WHAT YOU NEED TO DO » Whenever a line in the listing contains "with", copy that line.

THE DATA »

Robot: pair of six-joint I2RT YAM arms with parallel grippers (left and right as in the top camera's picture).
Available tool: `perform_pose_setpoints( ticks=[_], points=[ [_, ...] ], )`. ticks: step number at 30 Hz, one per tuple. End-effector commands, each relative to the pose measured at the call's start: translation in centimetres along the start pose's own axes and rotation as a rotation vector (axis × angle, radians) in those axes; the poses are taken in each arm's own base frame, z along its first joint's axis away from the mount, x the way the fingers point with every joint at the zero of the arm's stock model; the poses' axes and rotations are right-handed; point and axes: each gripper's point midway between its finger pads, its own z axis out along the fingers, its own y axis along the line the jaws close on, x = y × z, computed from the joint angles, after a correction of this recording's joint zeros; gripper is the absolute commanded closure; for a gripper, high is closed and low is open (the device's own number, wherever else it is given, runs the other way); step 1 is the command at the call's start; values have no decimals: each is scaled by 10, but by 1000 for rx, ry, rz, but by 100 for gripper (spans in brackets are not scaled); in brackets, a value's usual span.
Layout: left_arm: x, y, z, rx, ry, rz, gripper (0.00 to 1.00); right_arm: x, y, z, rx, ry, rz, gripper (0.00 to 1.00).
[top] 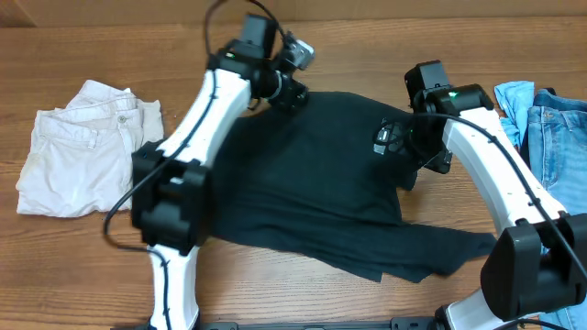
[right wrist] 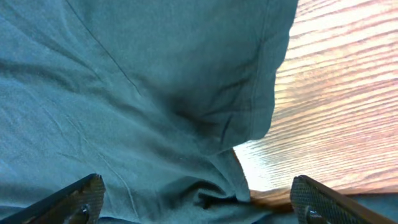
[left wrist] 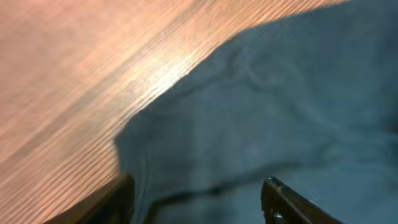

EXPECTED OUTPUT »
Robot: pair of six-joint I2RT YAM arms with parallel grippers (left and right as in the top camera's picture).
Available tool: `perform_pose_setpoints( ticks=[_], points=[ [_, ...] ], )`. ticks: step number at 30 Hz, one per tuple. End-effector commands, each relative to the pose measured at the call's start: translation in centimetres along the start pose's own axes and rotation as a rotation vector (axis × angle, radians) in those axes; the poses are taken in each arm's own base frame, z along its first joint's axis away from the mount, x the way the fingers point with every joint at the zero of the arm's stock model; the poses' axes and rotations are right-handed; point and axes: each gripper's point midway between its finger pads, its own z axis out along the fingers, its own y axis along the line the jaws close on, x = y × z, computed from the joint angles, after a correction of this recording's joint zeros; gripper is the absolute commanded closure; for a gripper, high is closed and low is open (the device's own number, wherever else it is given, runs the other way); step 1 is the command at the call's start; values have no decimals: each is scaled by 10, but by 1000 for rx, ry, rz, but by 100 for gripper (spans in brackets are not scaled); in brackets, a value's usual span.

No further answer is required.